In Monk I she has at her disposal a body 350 English novels written between 1700 and 1900 and a body of 300 novels written in America between 1789 and 1875. This body of fiction includes all the "great" novels, novels that are canonical because of their very "badness", e.g. The Lamplighter that Joyce poked fun at, and a lot of novels that many people read then and few people read now, e.g. Bulwer-Lytton.
She starts by building a training corpus of well-known and indeed super-canonical sentimental scenes in fiction, such as the deaths of Jo in Bleak House, Little Nell in The Old Curiosity Shop, and Eva in Uncle Tom's Cabin. The training corpus is used to find books "like it" with the help of Bayesian statistics or similar routines.
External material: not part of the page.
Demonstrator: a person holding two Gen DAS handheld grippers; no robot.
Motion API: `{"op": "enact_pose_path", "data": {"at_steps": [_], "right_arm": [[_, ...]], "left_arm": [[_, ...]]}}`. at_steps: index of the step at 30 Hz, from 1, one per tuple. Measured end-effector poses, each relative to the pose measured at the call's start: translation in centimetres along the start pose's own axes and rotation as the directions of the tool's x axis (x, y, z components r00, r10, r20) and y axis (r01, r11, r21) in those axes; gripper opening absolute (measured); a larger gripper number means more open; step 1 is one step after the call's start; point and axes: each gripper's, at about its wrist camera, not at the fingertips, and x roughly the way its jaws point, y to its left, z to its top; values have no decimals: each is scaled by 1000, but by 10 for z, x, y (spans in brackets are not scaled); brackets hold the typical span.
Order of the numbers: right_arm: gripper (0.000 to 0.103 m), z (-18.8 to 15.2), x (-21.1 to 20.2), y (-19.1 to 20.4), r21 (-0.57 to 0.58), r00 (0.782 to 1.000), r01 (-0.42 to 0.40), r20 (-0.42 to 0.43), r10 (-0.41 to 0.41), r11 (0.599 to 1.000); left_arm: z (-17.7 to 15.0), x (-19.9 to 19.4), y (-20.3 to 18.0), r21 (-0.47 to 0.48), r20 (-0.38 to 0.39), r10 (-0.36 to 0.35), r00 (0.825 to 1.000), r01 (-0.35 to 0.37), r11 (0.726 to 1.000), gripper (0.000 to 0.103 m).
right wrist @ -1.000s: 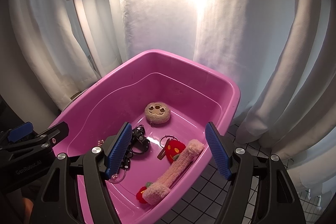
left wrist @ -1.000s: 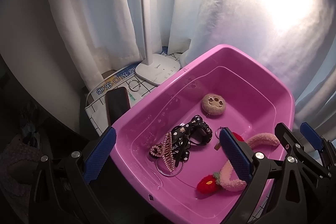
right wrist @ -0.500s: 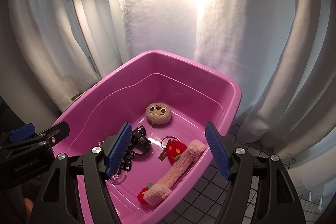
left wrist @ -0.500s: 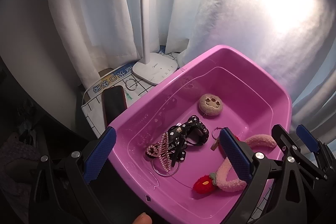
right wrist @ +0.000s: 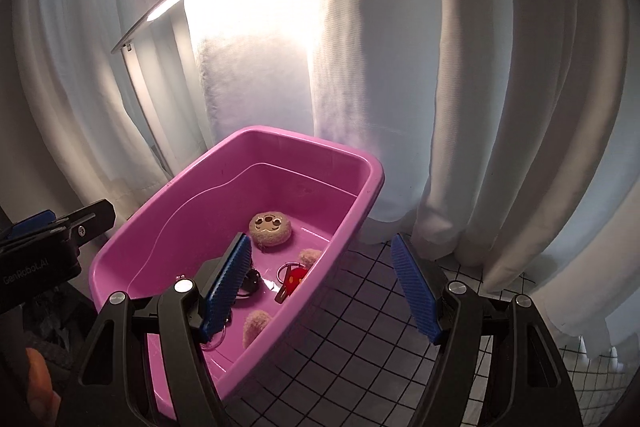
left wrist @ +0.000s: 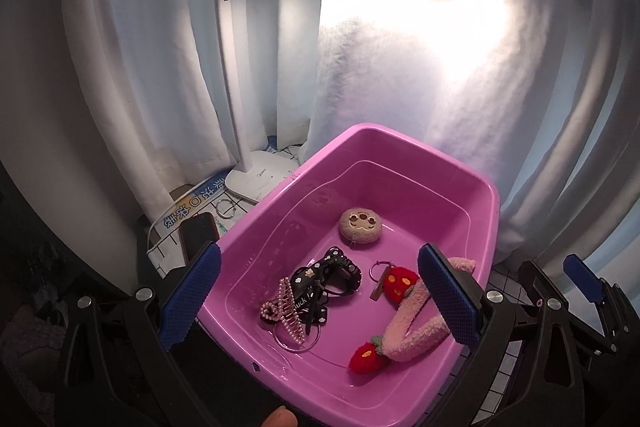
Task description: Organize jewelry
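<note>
A pink plastic tub (left wrist: 400, 143) (right wrist: 372, 171) holds a tan paw-print puff (left wrist: 360, 225) (right wrist: 271, 227), a black dotted bow (left wrist: 326, 277), a pearl hair claw (left wrist: 286, 311), a thin ring bangle (left wrist: 296, 343), a red strawberry keyring (left wrist: 394, 277) (right wrist: 294, 277) and a pink fuzzy strawberry headband (left wrist: 412, 327). My left gripper (left wrist: 316, 297) is open and empty above the tub's near end. My right gripper (right wrist: 320, 285) is open and empty over the tub's right rim.
A white desk lamp (left wrist: 260, 179) stands left of the tub, lit. A phone (left wrist: 198, 237) and a metal ring (left wrist: 225, 207) lie beside its base. White curtains (right wrist: 480, 87) hang close behind. A gridded tabletop (right wrist: 360, 327) lies right of the tub.
Both grippers have pulled up and back from the tub. The right one has swung to the right, so the tub now sits left in its view. The contents have not moved.
</note>
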Motion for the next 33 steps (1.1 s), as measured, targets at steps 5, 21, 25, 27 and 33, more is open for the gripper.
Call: {"op": "enact_pose_path", "data": {"at_steps": [5, 21, 25, 27, 33], "right_arm": [[69, -33, -44, -60, 129, 992, 127, 12, -129, 984], [69, -167, -176, -270, 432, 908, 403, -76, -412, 807], [69, -183, -189, -315, 432, 913, 394, -82, -400, 811], [69, -189, -192, -339, 432, 918, 385, -85, -388, 816], [69, -198, -201, -389, 399, 934, 353, -95, -345, 846]], "left_arm": [[-11, -24, -64, 141, 19, -149, 989, 145, 979, 97], [-117, -90, -308, 440, -127, -415, 901, 426, 790, 97], [-146, -98, -355, 448, -150, -395, 907, 418, 790, 97], [-161, -99, -374, 446, -158, -381, 911, 410, 796, 97], [-190, -104, -416, 418, -187, -339, 922, 387, 822, 97]]}}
In a second step she isolates the lexical and syntactic features that are identified in the statistical procedure and in an iterative way analyses their function not only in the works classified by the procedure as sentimental but also in other works. Much of this work is of a familiar look-up kind, but the time cost of such look-ups is reduced by the group and sort capabilities of the Monk concordance tool as well by the ability of the Monk Lexicon to organize frequency-based lexical information on a time line.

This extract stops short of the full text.